Producer upgrades to v2 (new schema):
message UserEvent {
  string user_id = 1;
  // email field removed! ← Breaking change
  string name = 3;
  string phone = 4;      ← New field added
}

Consumer still on v1 (old schema):
Reads event from Producer v2:
- user_id: "123" ✓
- email: "" ← SILENTLY EMPTY (field not in new schema)
- name: "John" ✓

Result: No error, no warning, just missing data

The Four Deadly Schema Changes

1. REMOVING A FIELD (breaks backward compatibility)
   ┌─────────────────────────────────────────────────┐
   │ Producer v2: removes "email"                    │
   │ Consumer v1: expects "email"                    │
   │ Result: Consumer gets empty/default value       │
   │ Impact: SILENT DATA LOSS                        │
   └─────────────────────────────────────────────────┘

2. ADDING A REQUIRED FIELD (breaks backward compatibility)
   ┌─────────────────────────────────────────────────┐
   │ Producer v1: doesn't know about "phone"         │
   │ Consumer v2: requires "phone" (no default)      │
   │ Result: Consumer gets empty/fails validation    │
   │ Impact: PROCESSING FAILURES or INVALID DATA     │
   └─────────────────────────────────────────────────────┘

3. CHANGING FIELD TYPE (breaks everything)
   ┌─────────────────────────────────────────────────┐
   │ Producer v1: user_id is string                  │
   │ Producer v2: user_id changed to int64           │
   │ Consumer: deserialization fails or corrupts     │
   │ Impact: CRASHES or DATA CORRUPTION              │
   └─────────────────────────────────────────────────┘

4. REUSING FIELD NUMBERS (Protobuf) (corrupts data)
   ┌─────────────────────────────────────────────────┐
   │ Producer v1: string email = 2;                  │
   │ Producer v2: int32 age = 2;  ← Reused number!   │
   │ Consumer v1: reads field 2 as string            │
   │ Result: Type confusion, garbled data            │
   │ Impact: DATA CORRUPTION                         │
   └─────────────────────────────────────────────────┘

Common Schema Evolution Disasters

1. The “Cleanup” That Broke Everything

// Before (v1)
message OrderEvent {
  string order_id = 1;
  string user_email = 2;  // "We don't use this anymore"
  double amount = 3;
}

// After (v2) - "Cleaned up unused field"
message OrderEvent {
  string order_id = 1;
  // user_email removed! ← Analytics team was still using it
  double amount = 3;
}

Impact: Analytics pipeline silently stopped collecting emails. Took 2 weeks to notice.

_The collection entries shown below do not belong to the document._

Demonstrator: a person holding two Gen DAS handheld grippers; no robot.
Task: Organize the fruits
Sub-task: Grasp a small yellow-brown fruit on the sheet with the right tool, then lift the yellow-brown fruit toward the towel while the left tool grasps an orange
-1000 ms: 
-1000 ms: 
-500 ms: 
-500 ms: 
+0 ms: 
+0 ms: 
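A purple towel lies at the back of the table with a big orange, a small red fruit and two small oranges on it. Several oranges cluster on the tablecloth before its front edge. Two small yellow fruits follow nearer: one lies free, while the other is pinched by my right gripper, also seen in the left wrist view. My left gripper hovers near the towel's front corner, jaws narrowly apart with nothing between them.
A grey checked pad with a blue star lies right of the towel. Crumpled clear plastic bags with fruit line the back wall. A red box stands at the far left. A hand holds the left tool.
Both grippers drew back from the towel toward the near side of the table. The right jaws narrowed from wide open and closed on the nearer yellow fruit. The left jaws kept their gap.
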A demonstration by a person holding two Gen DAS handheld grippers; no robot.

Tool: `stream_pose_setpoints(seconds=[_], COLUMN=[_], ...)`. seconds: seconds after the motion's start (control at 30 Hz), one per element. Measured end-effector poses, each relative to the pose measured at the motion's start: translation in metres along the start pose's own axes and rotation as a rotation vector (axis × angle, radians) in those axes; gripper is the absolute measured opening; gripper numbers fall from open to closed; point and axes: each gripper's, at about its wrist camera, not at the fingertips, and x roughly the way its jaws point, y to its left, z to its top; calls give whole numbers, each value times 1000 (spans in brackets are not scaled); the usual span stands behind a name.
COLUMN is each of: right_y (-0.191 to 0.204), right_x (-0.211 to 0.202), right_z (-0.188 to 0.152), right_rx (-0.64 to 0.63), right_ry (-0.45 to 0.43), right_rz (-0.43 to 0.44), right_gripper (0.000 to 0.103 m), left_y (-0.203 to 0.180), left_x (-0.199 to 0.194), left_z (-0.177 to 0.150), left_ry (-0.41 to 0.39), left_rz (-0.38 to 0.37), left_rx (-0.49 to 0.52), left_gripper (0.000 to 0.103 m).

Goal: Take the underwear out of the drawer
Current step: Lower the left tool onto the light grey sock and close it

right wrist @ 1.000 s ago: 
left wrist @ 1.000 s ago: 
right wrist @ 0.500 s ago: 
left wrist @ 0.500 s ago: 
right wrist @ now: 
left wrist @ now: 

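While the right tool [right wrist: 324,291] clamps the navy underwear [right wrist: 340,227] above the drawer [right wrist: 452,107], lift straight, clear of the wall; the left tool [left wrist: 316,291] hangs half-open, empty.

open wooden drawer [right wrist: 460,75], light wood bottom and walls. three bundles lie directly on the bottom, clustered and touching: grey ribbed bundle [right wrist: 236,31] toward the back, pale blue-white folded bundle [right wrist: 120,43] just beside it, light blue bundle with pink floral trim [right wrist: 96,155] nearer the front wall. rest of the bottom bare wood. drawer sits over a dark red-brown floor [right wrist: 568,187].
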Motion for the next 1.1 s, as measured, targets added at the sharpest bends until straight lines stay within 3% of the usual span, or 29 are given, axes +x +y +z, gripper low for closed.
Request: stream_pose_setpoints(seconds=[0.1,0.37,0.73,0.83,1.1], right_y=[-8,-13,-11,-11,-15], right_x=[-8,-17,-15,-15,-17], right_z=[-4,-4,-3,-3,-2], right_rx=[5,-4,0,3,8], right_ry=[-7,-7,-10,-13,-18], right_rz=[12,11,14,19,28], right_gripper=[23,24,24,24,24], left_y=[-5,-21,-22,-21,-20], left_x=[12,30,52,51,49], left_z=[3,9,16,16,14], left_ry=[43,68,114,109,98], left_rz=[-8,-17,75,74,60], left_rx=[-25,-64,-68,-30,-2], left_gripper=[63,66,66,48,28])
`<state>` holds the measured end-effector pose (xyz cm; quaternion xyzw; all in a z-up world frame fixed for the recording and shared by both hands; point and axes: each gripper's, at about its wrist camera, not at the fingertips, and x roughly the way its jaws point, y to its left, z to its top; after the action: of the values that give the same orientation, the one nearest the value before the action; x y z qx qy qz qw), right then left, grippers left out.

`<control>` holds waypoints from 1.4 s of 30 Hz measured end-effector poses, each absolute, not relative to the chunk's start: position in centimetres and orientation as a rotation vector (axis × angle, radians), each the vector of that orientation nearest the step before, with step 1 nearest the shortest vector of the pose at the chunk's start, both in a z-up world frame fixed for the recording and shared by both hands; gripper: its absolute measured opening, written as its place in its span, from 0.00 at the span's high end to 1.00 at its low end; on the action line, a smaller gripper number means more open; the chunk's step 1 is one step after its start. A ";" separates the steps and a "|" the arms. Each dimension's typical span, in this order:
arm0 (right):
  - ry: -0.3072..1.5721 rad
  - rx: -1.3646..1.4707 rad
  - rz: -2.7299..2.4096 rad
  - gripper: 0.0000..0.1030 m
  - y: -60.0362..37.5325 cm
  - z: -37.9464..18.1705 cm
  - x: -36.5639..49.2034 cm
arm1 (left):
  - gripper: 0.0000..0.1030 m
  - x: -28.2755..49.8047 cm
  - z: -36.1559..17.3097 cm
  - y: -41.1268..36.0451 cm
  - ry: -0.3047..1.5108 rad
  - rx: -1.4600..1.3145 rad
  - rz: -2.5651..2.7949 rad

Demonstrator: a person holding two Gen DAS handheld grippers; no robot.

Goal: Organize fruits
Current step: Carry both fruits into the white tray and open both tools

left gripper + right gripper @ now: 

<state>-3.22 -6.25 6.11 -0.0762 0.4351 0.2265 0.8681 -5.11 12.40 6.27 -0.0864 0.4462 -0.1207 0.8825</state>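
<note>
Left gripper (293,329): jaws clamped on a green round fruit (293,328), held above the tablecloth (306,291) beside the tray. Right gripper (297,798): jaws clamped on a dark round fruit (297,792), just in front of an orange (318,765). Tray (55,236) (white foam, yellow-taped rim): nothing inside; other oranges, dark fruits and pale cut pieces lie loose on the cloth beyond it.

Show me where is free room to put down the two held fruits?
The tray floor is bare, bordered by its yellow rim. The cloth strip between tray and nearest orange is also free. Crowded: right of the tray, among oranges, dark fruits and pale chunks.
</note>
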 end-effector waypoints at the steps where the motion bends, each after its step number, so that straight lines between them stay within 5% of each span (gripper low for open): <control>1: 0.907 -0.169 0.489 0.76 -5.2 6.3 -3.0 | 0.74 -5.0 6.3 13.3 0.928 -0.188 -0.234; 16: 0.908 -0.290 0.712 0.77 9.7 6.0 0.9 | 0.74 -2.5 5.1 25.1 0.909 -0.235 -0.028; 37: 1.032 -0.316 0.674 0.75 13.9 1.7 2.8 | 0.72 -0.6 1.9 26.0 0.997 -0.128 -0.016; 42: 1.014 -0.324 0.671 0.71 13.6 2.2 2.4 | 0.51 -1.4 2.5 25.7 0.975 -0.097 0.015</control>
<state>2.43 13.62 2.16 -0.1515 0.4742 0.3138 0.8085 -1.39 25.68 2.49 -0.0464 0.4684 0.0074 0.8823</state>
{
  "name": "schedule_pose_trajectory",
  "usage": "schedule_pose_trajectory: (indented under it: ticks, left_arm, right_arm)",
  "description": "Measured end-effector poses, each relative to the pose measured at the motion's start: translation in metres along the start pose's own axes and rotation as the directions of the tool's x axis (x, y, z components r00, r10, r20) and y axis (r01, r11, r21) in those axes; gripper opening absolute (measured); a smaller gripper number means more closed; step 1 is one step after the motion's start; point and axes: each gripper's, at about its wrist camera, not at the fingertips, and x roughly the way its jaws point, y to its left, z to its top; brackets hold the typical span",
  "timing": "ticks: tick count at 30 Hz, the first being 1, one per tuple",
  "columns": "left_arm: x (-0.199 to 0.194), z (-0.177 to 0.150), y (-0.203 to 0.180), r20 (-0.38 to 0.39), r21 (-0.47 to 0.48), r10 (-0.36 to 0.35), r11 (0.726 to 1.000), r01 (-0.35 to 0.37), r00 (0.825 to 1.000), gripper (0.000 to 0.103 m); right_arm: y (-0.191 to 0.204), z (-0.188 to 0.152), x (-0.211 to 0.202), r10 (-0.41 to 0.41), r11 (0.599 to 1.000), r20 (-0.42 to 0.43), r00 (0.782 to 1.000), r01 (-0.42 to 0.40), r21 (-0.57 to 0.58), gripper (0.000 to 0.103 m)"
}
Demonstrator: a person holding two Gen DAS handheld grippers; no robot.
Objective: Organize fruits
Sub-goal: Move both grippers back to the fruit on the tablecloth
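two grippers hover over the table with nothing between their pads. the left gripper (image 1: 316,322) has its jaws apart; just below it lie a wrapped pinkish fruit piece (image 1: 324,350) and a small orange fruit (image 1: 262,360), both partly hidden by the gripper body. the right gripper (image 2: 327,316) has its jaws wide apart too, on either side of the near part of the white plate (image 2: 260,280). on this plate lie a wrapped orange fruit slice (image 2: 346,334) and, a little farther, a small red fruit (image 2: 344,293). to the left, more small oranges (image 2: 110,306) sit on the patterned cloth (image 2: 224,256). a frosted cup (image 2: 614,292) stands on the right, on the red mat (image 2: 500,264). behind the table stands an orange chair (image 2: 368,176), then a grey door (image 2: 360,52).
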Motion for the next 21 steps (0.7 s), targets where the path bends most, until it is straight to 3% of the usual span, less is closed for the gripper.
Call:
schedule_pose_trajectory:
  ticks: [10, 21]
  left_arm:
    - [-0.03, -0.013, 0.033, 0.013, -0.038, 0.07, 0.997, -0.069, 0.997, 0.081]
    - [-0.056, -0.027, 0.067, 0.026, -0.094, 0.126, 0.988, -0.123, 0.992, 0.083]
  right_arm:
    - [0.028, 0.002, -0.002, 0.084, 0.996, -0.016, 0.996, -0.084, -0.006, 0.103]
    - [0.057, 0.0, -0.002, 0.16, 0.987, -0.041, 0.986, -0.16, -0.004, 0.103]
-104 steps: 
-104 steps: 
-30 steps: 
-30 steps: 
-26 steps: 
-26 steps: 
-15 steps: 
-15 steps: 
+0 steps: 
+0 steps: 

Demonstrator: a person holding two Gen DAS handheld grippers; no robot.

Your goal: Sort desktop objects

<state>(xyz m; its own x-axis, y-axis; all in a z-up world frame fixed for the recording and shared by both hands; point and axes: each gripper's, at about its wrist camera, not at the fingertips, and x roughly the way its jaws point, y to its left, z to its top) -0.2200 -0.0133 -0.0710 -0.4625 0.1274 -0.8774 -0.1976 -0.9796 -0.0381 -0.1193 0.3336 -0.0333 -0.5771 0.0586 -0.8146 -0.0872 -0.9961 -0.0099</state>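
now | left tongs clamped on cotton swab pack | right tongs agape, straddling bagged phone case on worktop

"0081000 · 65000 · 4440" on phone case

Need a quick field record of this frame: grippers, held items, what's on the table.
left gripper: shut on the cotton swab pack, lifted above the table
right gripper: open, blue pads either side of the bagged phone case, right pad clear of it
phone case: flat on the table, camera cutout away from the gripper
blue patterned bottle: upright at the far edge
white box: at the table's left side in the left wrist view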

2. The “Optional” Field That Wasn’t

// Producer adds new field
message UserEvent {
  string user_id = 1;
  string email = 2;
  string phone = 3;  // New optional field
}

// Consumer validation logic (added without checking schema):
if event.phone == "" {
  log.Error("Invalid event: phone required")
  return error
}

Impact: Old producers (v1) send events without phone. Consumer (v2) rejects them all as invalid.

3. The Type Change Horror

// v1: user_id was string
message Event {
  string user_id = 1;
}

// v2: "Let's make it numeric for efficiency"
message Event {
  int64 user_id = 1;  ← BREAKING CHANGE
}

Impact: Deserialization fails catastrophically. Protobuf may not even error—just return garbage.

4. The Avro Union Expansion

// Avro v1
{
  "type": "record",
  "fields": [
    {"name": "status", "type": {"type": "enum", "symbols": ["PENDING", "COMPLETE"]}}
  ]
}

// Avro v2 - added new enum value
{
  "type": "record",
  "fields": [
    {"name": "status", "type": {"type": "enum", "symbols": ["PENDING", "COMPLETE", "CANCELLED"]}}
  ]
}

Impact: Old consumers don’t recognize “CANCELLED”, may crash or treat as unknown.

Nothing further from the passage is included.